(Problem): The answer must consist of the listing, reproduced exactly.

== == ==

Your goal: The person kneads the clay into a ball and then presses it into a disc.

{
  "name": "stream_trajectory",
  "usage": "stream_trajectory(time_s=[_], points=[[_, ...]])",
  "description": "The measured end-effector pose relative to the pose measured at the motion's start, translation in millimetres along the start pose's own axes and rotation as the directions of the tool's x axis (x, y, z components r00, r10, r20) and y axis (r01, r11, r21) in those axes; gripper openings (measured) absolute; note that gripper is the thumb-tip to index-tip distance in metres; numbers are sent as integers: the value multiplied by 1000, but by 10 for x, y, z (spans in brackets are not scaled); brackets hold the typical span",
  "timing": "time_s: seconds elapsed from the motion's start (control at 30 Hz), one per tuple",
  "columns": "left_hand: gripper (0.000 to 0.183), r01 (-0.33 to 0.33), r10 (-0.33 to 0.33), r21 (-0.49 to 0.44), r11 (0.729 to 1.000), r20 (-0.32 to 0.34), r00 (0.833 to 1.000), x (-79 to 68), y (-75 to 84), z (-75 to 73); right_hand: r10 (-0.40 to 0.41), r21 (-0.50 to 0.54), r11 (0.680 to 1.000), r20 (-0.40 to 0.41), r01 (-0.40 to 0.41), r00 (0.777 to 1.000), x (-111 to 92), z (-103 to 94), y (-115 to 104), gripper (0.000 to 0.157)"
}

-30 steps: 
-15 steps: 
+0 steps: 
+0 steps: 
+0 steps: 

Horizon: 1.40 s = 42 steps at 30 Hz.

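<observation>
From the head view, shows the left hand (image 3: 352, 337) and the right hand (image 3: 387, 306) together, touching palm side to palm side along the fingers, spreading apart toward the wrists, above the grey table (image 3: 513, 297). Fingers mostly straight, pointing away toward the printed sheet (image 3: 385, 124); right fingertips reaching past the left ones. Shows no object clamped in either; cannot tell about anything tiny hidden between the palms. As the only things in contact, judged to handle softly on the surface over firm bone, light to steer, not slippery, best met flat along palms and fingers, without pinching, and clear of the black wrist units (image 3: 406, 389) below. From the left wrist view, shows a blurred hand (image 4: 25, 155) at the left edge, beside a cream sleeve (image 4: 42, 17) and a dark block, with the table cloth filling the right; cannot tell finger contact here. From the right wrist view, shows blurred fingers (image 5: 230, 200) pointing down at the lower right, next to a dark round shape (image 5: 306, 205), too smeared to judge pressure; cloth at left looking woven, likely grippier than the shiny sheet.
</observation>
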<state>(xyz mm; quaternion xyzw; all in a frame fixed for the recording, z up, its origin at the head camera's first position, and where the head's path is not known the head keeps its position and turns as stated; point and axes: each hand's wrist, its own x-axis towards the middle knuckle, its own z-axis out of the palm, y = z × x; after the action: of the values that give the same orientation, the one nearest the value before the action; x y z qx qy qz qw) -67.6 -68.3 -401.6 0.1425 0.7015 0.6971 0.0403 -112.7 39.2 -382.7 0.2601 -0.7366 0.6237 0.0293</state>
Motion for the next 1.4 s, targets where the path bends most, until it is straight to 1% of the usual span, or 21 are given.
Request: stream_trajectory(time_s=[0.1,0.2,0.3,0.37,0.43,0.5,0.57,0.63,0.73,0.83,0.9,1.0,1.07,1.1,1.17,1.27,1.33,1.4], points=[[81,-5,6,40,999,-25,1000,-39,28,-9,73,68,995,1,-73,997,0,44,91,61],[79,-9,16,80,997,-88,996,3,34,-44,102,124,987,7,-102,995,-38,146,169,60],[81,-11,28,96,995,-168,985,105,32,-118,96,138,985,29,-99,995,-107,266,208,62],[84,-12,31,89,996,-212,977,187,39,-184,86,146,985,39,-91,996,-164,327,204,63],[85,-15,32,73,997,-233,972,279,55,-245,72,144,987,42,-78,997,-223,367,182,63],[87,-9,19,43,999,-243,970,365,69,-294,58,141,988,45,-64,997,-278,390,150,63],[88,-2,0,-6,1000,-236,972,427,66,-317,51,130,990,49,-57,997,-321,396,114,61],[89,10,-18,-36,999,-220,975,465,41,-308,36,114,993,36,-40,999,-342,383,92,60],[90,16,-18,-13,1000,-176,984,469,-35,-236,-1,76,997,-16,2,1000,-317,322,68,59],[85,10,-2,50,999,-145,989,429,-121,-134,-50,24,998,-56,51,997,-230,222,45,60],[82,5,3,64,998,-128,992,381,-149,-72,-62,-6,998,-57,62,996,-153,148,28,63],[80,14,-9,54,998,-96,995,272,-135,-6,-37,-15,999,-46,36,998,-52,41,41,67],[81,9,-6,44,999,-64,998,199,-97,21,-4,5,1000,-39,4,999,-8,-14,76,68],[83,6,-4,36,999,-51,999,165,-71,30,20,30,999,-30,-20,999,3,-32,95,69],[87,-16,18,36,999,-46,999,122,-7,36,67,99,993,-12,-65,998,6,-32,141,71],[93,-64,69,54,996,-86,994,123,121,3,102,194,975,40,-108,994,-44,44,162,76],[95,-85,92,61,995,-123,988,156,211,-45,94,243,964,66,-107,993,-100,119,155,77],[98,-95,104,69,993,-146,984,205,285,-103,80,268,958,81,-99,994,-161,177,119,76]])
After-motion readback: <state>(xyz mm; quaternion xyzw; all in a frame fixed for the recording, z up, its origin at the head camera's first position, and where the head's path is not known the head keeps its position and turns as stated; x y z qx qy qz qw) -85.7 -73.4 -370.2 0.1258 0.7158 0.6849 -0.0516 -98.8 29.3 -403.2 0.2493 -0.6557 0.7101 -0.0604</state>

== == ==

(The completed task):
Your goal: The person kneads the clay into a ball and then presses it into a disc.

{
  "name": "stream_trajectory",
  "usage": "stream_trajectory(time_s=[_], points=[[_, ...]])",
  "description": "The measured end-effector pose relative to the pose measured at the motion's start, translation in millimetres along the start pose's own axes and rotation as the directions of the tool's x axis (x, y, z components r00, r10, r20) and y axis (r01, r11, r21) in those axes; gripper openings (measured) absolute; note that gripper is the thumb-tip to index-tip distance in metres; numbers are sent as integers: the value multiplied by 1000, but by 10 for x, y, z (spans in brackets are not scaled); brackets hold the typical span",
  "timing": "time_s: seconds elapsed from the motion's start (control at 30 Hz), one per tuple",
  "columns": "left_hand: gripper (0.000 to 0.183), r01 (-0.33 to 0.33), r10 (-0.33 to 0.33), r21 (-0.49 to 0.44), r11 (0.729 to 1.000), r20 (-0.32 to 0.34), r00 (0.833 to 1.000), x (-79 to 68), y (-75 to 84), z (-75 to 73); right_hand: r10 (-0.40 to 0.41), r21 (-0.50 to 0.54), r11 (0.680 to 1.000), r20 (-0.40 to 0.41), r01 (-0.40 to 0.41), r00 (0.777 to 1.000), x (-111 to 92), z (-103 to 94), y (-115 to 104), gripper (0.000 to 0.157)"
}

-30 steps: 
-15 steps: 
+0 steps: 
+0 steps: 
+0 steps: 

Horizon: 1.40 s = 42 steps at 30 Hz.

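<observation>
From the head view, shows the left hand (image 3: 352, 337) and the right hand (image 3: 387, 306) together, touching palm side to palm side along the fingers, spreading apart toward the wrists, above the grey table (image 3: 513, 297). Fingers mostly straight, pointing away toward the printed sheet (image 3: 385, 124); right fingertips reaching past the left ones. Shows no object clamped in either; cannot tell about anything tiny hidden between the palms. As the only things in contact, judged to handle softly on the surface over firm bone, light to steer, not slippery, best met flat along palms and fingers, without pinching, and clear of the black wrist units (image 3: 406, 389) below. From the left wrist view, shows a blurred hand (image 4: 25, 155) at the left edge, beside a cream sleeve (image 4: 42, 17) and a dark block, with the table cloth filling the right; cannot tell finger contact here. From the right wrist view, shows blurred fingers (image 5: 230, 200) pointing down at the lower right, next to a dark round shape (image 5: 306, 205), too smeared to judge pressure; cloth at left looking woven, likely grippier than the shiny sheet.
</observation>
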<state>(xyz mm; quaternion xyzw; all in a frame fixed for the recording, z up, its origin at the head camera's first position, and where the head's path is not known the head keeps its position and turns as stated; point and axes: each hand's wrist, its own x-axis towards the middle knuckle, its own z-axis out of the palm, y = z × x; after the action: of the values that give the same orientation, the one nearest the value before the action; x y z qx qy qz qw) -67.6 -68.3 -401.6 0.1425 0.7015 0.6971 0.0403 -112.7 39.2 -382.7 0.2601 -0.7366 0.6237 0.0293</state>
Motion for the next 1.4 s, targets where the path bends most, until it is straight to 1% of the usual span, or 21 are given.
Request: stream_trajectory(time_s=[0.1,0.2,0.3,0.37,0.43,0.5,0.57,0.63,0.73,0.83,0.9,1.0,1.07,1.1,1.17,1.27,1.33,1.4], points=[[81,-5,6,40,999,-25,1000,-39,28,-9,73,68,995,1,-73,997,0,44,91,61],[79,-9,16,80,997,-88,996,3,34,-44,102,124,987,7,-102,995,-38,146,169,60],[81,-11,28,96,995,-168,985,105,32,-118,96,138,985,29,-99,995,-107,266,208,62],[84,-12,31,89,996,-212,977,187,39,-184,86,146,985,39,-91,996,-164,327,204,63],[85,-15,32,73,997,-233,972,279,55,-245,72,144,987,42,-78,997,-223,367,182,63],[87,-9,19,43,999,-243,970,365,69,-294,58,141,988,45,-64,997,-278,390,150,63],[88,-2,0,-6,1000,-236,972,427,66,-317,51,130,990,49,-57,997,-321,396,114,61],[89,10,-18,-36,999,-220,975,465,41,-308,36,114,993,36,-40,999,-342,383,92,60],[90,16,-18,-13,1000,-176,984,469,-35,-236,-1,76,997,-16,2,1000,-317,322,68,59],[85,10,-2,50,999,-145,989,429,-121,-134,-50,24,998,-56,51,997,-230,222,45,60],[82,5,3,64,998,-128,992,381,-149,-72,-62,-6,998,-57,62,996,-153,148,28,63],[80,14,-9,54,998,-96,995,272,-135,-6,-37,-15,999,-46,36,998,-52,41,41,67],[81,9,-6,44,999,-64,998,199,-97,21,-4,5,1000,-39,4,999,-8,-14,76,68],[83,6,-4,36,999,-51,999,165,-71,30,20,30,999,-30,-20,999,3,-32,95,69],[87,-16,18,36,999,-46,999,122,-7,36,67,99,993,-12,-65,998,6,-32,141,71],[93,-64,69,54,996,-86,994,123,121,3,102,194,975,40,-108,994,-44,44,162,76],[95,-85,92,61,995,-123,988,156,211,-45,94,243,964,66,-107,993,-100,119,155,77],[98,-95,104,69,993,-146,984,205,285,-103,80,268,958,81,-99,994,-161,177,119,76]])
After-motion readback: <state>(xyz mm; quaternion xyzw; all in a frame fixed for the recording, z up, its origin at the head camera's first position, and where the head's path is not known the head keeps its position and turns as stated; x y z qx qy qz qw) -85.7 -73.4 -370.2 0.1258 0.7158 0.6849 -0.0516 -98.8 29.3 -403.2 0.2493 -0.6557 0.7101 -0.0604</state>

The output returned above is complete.